Stored data entries
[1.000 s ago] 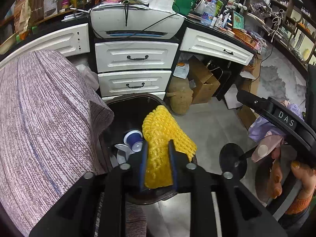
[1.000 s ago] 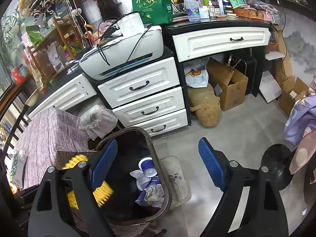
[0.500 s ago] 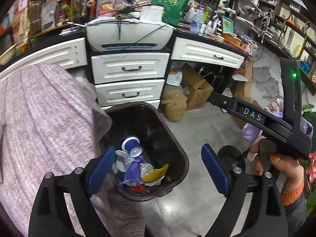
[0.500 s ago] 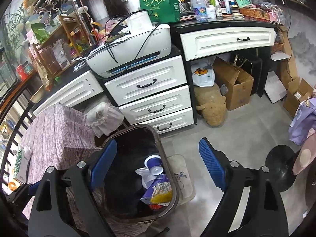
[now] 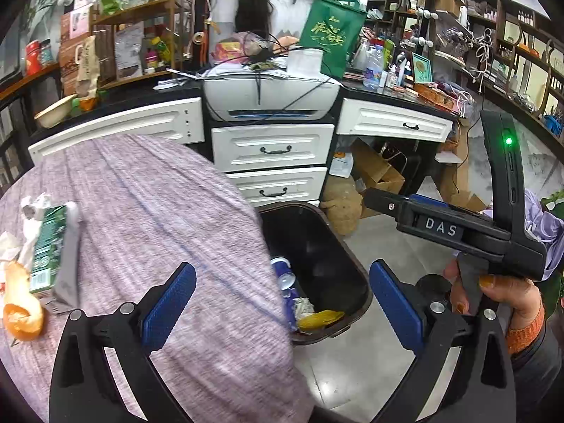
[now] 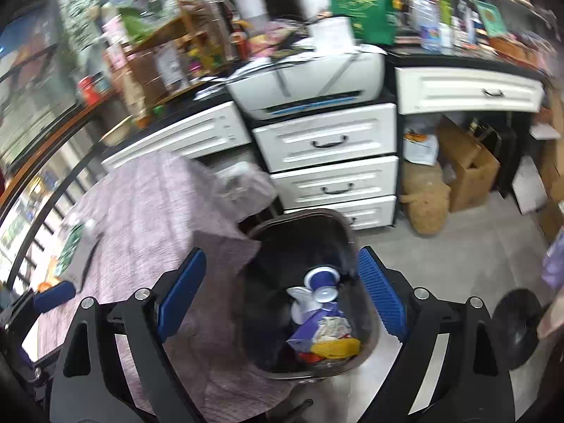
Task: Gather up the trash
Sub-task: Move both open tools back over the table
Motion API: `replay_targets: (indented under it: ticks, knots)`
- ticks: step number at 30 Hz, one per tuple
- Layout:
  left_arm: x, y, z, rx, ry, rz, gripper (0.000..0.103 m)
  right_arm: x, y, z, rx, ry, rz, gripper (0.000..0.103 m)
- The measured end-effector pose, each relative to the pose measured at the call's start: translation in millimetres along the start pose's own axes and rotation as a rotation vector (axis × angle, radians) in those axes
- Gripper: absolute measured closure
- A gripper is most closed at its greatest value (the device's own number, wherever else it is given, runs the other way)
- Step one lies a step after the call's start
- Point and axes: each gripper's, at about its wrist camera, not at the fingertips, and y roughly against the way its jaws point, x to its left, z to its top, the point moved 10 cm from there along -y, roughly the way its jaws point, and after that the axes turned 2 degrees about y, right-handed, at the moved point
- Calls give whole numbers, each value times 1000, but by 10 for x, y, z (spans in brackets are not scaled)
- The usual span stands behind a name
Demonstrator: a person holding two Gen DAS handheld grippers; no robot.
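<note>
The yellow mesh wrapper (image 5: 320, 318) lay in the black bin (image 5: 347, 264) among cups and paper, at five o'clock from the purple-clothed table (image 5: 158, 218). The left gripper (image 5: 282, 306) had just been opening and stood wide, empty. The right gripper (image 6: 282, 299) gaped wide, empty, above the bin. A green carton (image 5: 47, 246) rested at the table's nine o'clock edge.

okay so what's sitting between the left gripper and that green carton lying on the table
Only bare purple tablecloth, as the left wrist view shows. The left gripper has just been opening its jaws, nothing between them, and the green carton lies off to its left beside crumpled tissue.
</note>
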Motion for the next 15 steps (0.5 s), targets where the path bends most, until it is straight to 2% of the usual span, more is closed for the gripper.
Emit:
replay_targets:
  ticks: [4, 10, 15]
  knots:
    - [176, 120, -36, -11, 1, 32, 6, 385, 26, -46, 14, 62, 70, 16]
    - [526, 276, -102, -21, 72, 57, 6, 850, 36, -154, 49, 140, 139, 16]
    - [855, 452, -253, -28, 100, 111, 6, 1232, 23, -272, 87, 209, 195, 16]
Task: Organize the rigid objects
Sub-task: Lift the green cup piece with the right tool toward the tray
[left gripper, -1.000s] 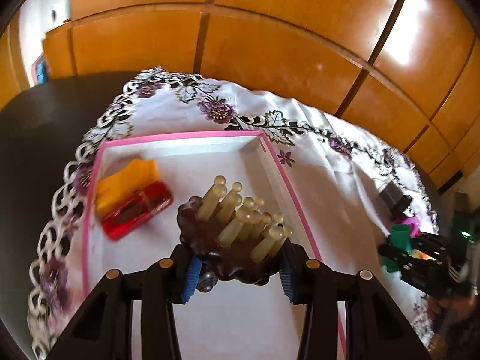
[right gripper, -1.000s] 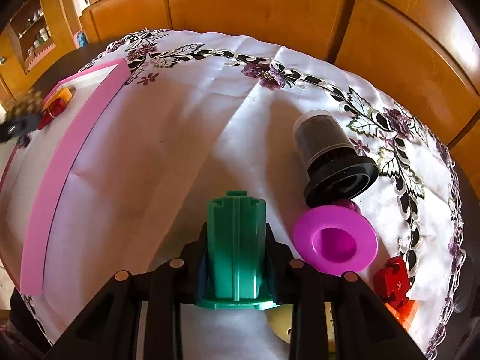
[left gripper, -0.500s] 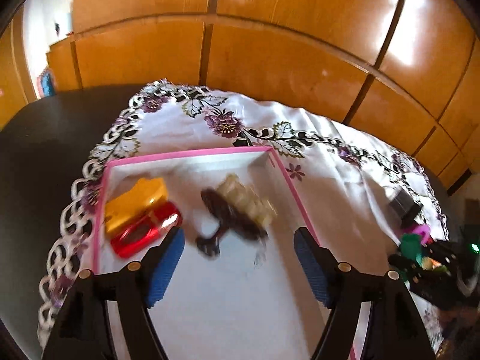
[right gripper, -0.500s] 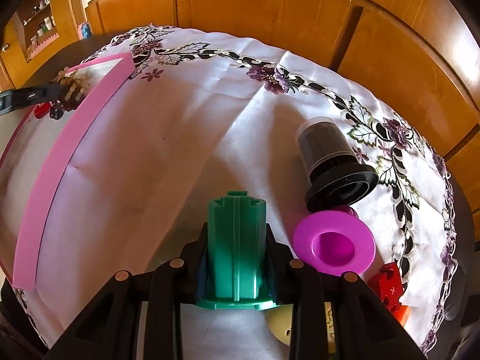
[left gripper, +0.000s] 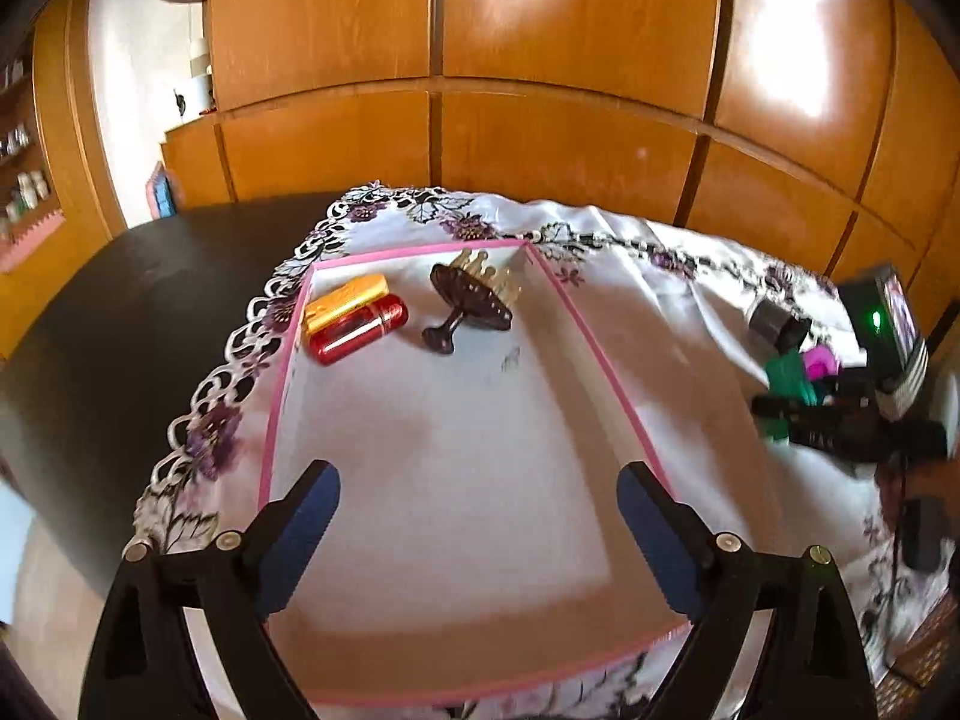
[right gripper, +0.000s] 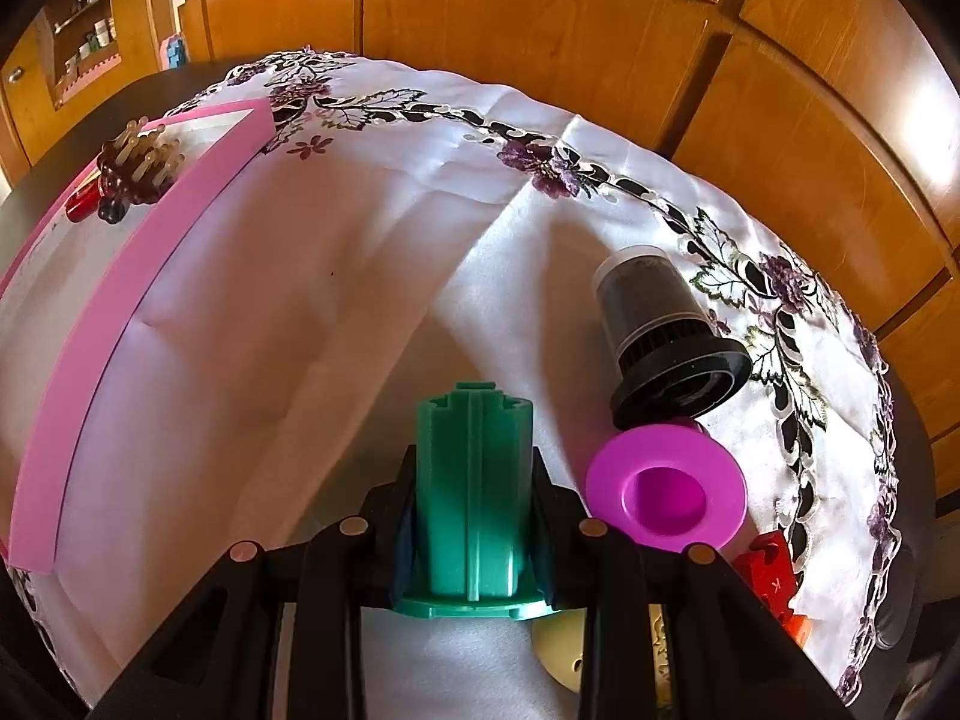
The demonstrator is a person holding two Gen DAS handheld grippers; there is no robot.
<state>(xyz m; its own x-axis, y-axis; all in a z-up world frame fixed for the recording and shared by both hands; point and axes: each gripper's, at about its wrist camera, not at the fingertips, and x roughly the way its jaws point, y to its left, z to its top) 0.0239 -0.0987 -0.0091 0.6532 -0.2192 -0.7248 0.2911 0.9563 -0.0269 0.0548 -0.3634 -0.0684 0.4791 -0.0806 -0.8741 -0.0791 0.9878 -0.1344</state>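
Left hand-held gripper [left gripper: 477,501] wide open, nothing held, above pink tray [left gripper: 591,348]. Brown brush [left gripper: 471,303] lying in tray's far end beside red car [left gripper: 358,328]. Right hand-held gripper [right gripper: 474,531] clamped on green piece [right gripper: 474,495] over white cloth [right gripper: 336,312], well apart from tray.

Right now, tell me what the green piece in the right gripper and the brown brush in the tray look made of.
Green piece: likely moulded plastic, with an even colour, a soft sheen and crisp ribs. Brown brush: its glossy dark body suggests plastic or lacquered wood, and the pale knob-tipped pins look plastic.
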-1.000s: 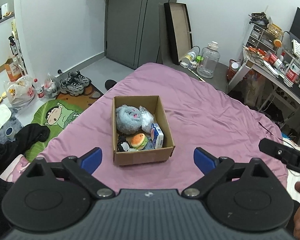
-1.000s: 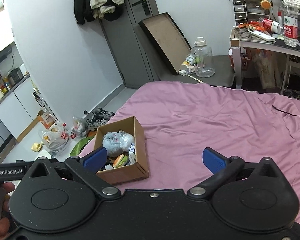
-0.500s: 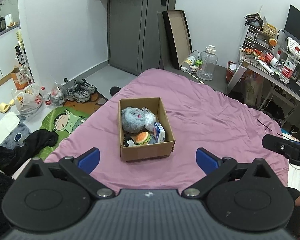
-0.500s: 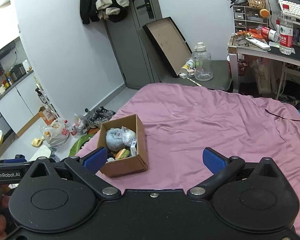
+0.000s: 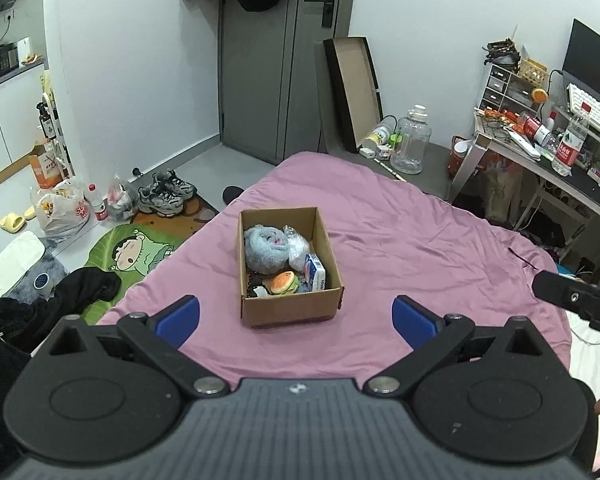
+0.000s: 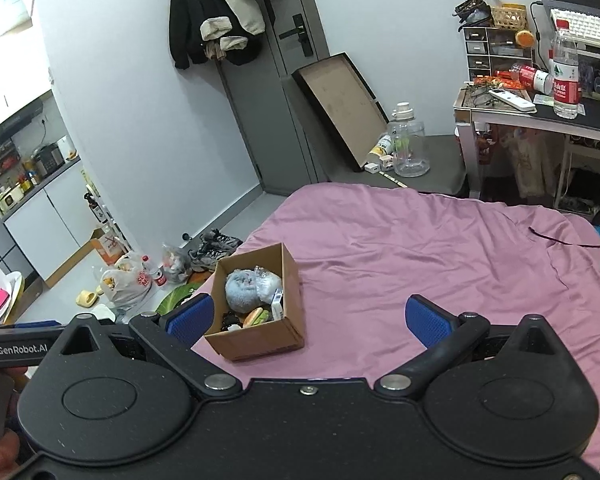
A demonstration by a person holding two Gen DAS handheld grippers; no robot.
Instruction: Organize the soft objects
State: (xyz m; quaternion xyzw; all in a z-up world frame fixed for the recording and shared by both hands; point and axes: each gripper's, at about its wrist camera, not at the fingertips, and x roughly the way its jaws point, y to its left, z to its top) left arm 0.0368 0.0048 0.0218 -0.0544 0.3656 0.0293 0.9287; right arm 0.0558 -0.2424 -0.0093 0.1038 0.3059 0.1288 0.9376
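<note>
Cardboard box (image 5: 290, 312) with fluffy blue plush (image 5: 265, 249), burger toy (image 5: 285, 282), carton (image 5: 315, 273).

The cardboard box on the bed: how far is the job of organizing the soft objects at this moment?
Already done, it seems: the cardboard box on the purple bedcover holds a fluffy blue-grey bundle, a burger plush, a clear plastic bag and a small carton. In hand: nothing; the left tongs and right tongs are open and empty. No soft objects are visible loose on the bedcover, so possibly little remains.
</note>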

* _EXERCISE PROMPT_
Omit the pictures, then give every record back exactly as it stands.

* _WRITTEN SOLUTION_
[1.000 s ago] 
[1.000 s ago] 
[0.500 s ago] 
[0.500 s ago] 
[now] 
[now] 
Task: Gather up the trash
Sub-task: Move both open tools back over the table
Motion API: `replay_targets: (indented under it: ticks, knots)`
- ticks: step number at 30 Hz, one per tuple
- Layout:
  left_arm: x, y, z, rx, ry, rz, gripper (0.000..0.103 m)
  right_arm: x, y, z, rx, ry, rz, gripper (0.000..0.103 m)
- The measured end-effector pose, each relative to the pose measured at the call's start: translation in millimetres along the start pose's own axes and rotation as a rotation vector (axis × angle, radians) in those axes
- Gripper: absolute measured closure
- A gripper is most closed at its greatest value (the device's own number, wherever else it is given, runs the other way)
- Step one lies a step after the call's start
- Point and axes: each gripper's, at about its wrist camera, not at the fingertips, and y roughly against the way its jaws point, x to its left, z to its top, the point moved 10 cm from there along -y, roughly the way its jaws point, and after that the axes turned 2 degrees about y, right-handed, at the moved point
- Calls give whole numbers, each value times 1000, but by 10 for x, y, z (spans in brackets are not scaled)
- The usual span stands behind a name
Demonstrator: a person holding two Gen DAS handheld grippers; no robot.
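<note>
The yellow mesh wrapper (image 5: 320, 318) lay in the black bin (image 5: 347, 264) among cups and paper, at five o'clock from the purple-clothed table (image 5: 158, 218). The left gripper (image 5: 282, 306) had just been opening and stood wide, empty. The right gripper (image 6: 282, 299) gaped wide, empty, above the bin. A green carton (image 5: 47, 246) rested at the table's nine o'clock edge.

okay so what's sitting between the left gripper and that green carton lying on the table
Only bare purple tablecloth, as the left wrist view shows. The left gripper has just been opening its jaws, nothing between them, and the green carton lies off to its left beside crumpled tissue.
</note>
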Motion for the next 15 steps (0.5 s), targets where the path bends most, until it is straight to 2% of the usual span, more is closed for the gripper.
Emit:
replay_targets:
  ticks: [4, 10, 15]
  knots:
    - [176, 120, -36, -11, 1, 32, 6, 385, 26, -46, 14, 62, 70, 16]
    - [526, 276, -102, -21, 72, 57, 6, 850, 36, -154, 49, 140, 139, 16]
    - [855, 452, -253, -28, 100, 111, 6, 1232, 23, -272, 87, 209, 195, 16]
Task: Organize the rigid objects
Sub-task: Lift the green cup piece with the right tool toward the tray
[left gripper, -1.000s] 
[right gripper, -1.000s] 
[left gripper, -0.500s] 
[right gripper, -0.500s] 
[left gripper, +0.000s] 
[right gripper, +0.000s] 
The demonstrator is a person holding two Gen DAS handheld grippers; there is no robot.
<state>(xyz m; its own x-axis, y-axis; all in a z-up world frame fixed for the recording and shared by both hands; point and axes: each gripper's, at about its wrist camera, not at the fingertips, and x roughly the way its jaws point, y to its left, z to its top) 0.0239 -0.0987 -0.0091 0.6532 -0.2192 -0.7248 0.2911 0.9563 -0.0269 0.0548 -0.3634 -0.0684 0.4791 -0.0806 -0.8741 -0.0791 0.9878 -0.1344</state>
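Left hand-held gripper [left gripper: 477,501] wide open, nothing held, above pink tray [left gripper: 591,348]. Brown brush [left gripper: 471,303] lying in tray's far end beside red car [left gripper: 358,328]. Right hand-held gripper [right gripper: 474,531] clamped on green piece [right gripper: 474,495] over white cloth [right gripper: 336,312], well apart from tray.

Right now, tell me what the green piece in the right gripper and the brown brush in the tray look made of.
Green piece: likely moulded plastic, with an even colour, a soft sheen and crisp ribs. Brown brush: its glossy dark body suggests plastic or lacquered wood, and the pale knob-tipped pins look plastic.
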-1.000s: 
-1.000s: 
-0.500s: 
-0.500s: 
+0.000s: 
+0.000s: 
A demonstration by a person holding two Gen DAS handheld grippers; no robot.
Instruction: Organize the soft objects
State: (xyz m; quaternion xyzw; all in a z-up world frame fixed for the recording and shared by both hands; point and axes: each gripper's, at about its wrist camera, not at the fingertips, and x roughly the way its jaws point, y to its left, z to its top) left arm 0.0368 0.0048 0.0218 -0.0544 0.3656 0.0293 0.9287; right arm 0.0558 -0.2424 -0.0093 0.1038 0.3059 0.1288 0.9376
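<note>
Cardboard box (image 5: 290, 312) with fluffy blue plush (image 5: 265, 249), burger toy (image 5: 285, 282), carton (image 5: 315, 273).

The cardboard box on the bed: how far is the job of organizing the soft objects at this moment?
Already done, it seems: the cardboard box on the purple bedcover holds a fluffy blue-grey bundle, a burger plush, a clear plastic bag and a small carton. In hand: nothing; the left tongs and right tongs are open and empty. No soft objects are visible loose on the bedcover, so possibly little remains.
</note>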

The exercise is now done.